Leia a análise do comentarista Wilton Bezerra

Neymar comemorando gol pelo Santos
Legenda: Neymar, jovem, quando atuava pelo Santos
Foto: Ricardo Saibun/ Santos

As crianças nascem, trazendo um sério defeito: tornam-se adultas.

Por minha vontade, meus filhos e netos não teriam crescido, seriam crianças por um tempo infinito.

Só fiquei velho e não permaneci criança porque não me avisaram direito.

Meus desdobramentos celulares se tornaram latagões contra a minha vontade.

Mesmo assim, os trato como "meus meninos".

Dizem, a torto e a direito, que dentro do adulto reside uma eterna criança.

É verdade. Como nos comportamos como imberbes.

Quem outorgou a si mesmo o direito de ser criança para sempre foi o nosso craque Neymar.

Ao chegar aos 30 anos, vai dar um jeito para não envelhecer, como indicam as providências que tem tomado.

Basta acompanhar seu comportamento nos últimos tempos.

"Velho é o diabo, que só é diabo porque é velho", teria dito o jogador. 

De fato, há muito tempo, escuto essa frase: “velho como diabo".

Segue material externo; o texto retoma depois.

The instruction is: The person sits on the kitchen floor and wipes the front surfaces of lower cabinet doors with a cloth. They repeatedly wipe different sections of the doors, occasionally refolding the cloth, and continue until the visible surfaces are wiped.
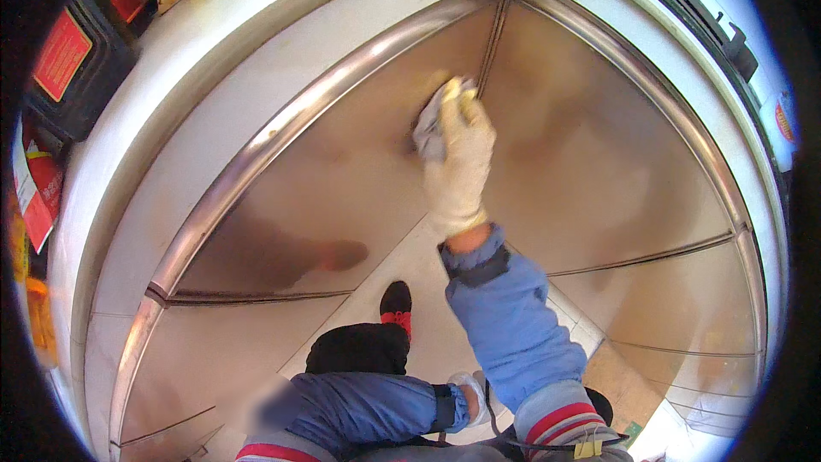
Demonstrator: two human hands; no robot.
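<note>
My right hand (458, 167), in a cream work glove, grips a crumpled grey cloth (431, 125). The cloth lies against a glossy brownish cabinet door (365, 160), just left of the inner corner where another door (596, 160) meets it. My left hand (471, 394) is low in front of my body, wearing a whitish glove. My right sleeve partly covers it, so its fingers and anything in them cannot be made out. A shiny metal rail (308, 93) runs along the top of the left-hand doors.
A pale countertop (192, 32) curves above the doors. Packets and a black container (83, 64) with a red label crowd its left end. On the right stands a cooktop with black pan supports (712, 19). My black shoe (396, 301) with red laces rests on the light floor (436, 327).
</note>
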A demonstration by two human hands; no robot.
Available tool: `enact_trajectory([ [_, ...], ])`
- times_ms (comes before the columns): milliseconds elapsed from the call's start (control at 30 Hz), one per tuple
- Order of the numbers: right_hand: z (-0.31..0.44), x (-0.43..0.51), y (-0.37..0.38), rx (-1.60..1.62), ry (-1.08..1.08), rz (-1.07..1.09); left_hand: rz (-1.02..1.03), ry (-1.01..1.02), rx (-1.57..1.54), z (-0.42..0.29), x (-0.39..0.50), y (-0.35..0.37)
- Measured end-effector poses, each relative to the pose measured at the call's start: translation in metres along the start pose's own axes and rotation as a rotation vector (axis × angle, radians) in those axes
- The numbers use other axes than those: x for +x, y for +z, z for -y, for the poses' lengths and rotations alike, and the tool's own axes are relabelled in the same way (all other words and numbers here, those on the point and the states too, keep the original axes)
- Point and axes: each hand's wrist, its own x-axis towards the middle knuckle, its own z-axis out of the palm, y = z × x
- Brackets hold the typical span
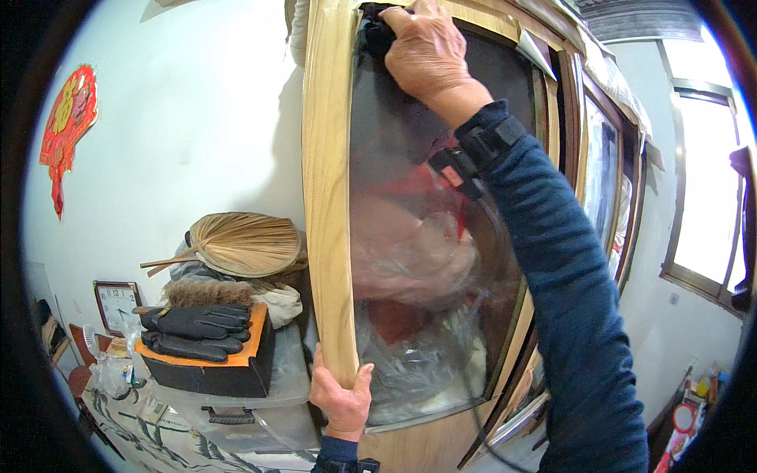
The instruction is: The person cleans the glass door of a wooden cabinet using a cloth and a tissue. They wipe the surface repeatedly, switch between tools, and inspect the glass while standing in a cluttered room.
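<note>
My right hand (429, 56) presses a black cloth or brush-like thing (377, 29) against the top left corner of a glass pane (437, 136) in a wooden cabinet door. Low on the door's left side, my left hand (342, 396) grips the light wood-patterned edge (331, 177), thumb on the front. Behind the glass lie clear plastic bags and something red. A strapped device with a cable sits at my right wrist.
Left of the cabinet, black gloves (198, 328) rest on a black and orange box (207, 372) on a clear plastic bin (260, 423). A woven fan (245, 243), a clock (117, 307) and a red wall decoration (70, 127) are beyond. A window (704, 189) is at right.
</note>
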Motion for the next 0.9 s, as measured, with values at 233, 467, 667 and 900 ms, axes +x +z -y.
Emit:
enact_trajectory([
  [233, 0.03, -0.102, -0.05, 0.314, -0.289, 0.178, 0.008, -0.044, -0.004, 0.002, -0.004, 0.0],
  [467, 0.048, -0.152, -0.114, 0.562, -0.558, 0.321, -0.051, 0.043, 0.009, 0.0, 0.0, 0.001],
  [667, -0.036, -0.047, -0.016, 0.094, -0.265, -0.074, 0.026, -0.038, -0.02, 0.003, -0.003, 0.0],
  [900, 0.007, -0.147, -0.094, 0.348, -0.41, 0.261, 0.004, -0.005, 0.012, 0.004, -0.003, 0.001],
])
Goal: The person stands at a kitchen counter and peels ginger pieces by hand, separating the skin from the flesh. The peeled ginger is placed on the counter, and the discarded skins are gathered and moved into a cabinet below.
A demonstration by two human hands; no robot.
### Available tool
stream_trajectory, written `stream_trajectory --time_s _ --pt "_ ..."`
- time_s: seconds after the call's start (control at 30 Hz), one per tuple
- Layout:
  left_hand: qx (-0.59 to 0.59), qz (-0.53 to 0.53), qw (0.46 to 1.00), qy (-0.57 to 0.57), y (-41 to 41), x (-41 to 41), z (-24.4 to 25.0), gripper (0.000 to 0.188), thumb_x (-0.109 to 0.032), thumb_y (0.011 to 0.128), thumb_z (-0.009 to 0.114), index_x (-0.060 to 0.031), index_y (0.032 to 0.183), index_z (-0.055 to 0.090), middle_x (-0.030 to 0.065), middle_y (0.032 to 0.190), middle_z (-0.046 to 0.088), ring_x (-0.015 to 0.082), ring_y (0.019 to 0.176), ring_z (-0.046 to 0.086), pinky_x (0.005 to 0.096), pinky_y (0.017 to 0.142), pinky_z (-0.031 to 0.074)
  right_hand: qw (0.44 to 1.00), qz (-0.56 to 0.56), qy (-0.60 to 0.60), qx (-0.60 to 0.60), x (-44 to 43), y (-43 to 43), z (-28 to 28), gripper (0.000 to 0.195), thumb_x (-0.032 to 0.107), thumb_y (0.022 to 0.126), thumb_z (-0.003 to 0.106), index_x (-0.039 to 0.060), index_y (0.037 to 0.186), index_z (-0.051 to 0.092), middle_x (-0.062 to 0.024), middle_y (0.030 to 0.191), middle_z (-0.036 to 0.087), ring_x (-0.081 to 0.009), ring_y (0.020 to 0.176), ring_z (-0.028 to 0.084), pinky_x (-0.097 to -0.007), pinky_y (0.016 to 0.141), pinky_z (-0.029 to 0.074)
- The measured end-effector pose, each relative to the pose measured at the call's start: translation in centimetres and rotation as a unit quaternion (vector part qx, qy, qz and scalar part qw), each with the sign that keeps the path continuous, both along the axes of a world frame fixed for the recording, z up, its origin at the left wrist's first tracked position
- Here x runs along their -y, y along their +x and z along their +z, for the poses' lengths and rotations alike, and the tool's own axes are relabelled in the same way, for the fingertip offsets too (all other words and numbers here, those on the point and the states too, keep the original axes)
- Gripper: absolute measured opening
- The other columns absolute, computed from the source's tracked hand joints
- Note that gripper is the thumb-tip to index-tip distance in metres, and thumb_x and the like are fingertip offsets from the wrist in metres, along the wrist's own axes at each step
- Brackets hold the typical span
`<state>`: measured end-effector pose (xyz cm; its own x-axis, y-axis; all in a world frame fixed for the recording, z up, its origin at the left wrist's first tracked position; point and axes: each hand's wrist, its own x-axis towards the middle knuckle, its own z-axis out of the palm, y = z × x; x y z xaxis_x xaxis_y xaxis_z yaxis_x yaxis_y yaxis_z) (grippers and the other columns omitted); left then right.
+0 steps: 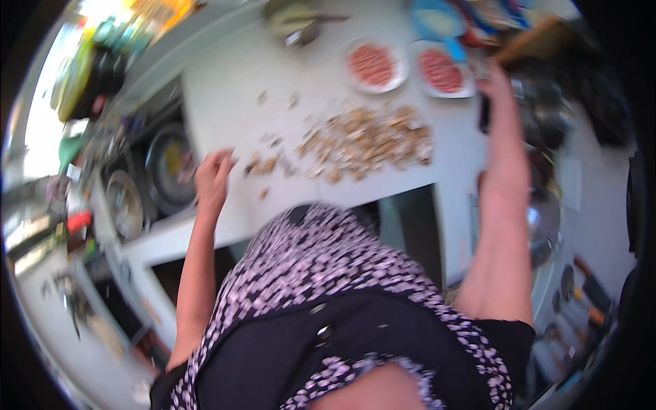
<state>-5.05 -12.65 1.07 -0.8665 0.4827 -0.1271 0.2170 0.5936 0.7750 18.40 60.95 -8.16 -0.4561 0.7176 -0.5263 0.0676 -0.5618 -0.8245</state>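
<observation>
My left hand [212, 174] hangs over the left part of the white countertop [230, 102], fingers partly curled; blur hides whether anything is between them. On the right my right hand [492, 82] reaches to the far side, beside a white plate of ground meat [442, 73]; its fingers are blurred and I cannot tell what they touch. A second plate of ground meat [372, 65] sits left of that one. Nearer to me lies a heap of small tan and whitish pieces [369, 141], their kind unclear, with scattered bits [264, 164] close to my left hand.
A bowl [292, 23] with a utensil across it stands at the far edge. The sink [171, 166] holding metal basins is at left. Behind the plates is a blue container [438, 18]. Dark metal pots [543, 107] stand at right, past my forearm.
</observation>
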Motion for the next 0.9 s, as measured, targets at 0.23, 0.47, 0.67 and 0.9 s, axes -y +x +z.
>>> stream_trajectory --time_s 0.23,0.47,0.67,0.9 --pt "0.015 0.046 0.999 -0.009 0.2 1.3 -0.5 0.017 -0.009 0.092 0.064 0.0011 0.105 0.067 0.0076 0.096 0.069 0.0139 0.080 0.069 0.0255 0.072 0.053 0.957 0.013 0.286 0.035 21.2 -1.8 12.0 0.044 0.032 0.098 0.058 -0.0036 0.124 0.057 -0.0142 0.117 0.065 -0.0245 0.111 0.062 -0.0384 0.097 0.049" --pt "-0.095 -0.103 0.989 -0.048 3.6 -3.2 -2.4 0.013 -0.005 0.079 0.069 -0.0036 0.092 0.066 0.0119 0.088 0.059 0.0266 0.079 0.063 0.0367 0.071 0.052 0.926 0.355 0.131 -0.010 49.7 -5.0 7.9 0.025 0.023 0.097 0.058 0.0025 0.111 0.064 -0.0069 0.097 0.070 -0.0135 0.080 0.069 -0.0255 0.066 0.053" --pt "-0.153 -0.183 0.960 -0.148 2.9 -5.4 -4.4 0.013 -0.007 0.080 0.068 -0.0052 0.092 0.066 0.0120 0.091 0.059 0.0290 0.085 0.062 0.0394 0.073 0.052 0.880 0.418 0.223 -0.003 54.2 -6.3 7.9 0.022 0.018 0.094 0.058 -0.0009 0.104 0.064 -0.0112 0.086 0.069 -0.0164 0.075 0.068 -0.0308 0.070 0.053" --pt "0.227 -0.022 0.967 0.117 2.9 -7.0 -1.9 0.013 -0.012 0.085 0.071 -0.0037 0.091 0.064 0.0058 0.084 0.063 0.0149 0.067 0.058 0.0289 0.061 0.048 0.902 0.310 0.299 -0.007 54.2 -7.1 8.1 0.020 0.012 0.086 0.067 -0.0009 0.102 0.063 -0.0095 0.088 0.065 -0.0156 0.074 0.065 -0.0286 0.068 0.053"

Com Batman e Homem Aranha tatuados no corpo, Neymar completou 30 anos e acha que basta.

Tem que parar por aí.

Para ele, "idade de ouro" é papo de otário, bom mesmo é permanecer garotinho pelo resto da vida.

Mesmo porque, daqui a pouco, vamos conseguir a imortalidade digitalizada. 

Neymar está coberto de razão.

Com tanto dinheiro nos "cofres", só falta garantir a juventude.

No tempo do "poder jovem" no Brasil,  alguém acima de 30 anos não merecia confiança e não valia um Cibazol.

E olha que Neymar não se ligou, ainda, no lance da regressão.

Sempre haverá de existir uma saída para animar essa nossa existência.

Neymar pelo menos está fazendo escavações para encontrar meios.

Merece o nosso apoio.

Desde que se dedique mais ao que sabe fazer: jogar futebol.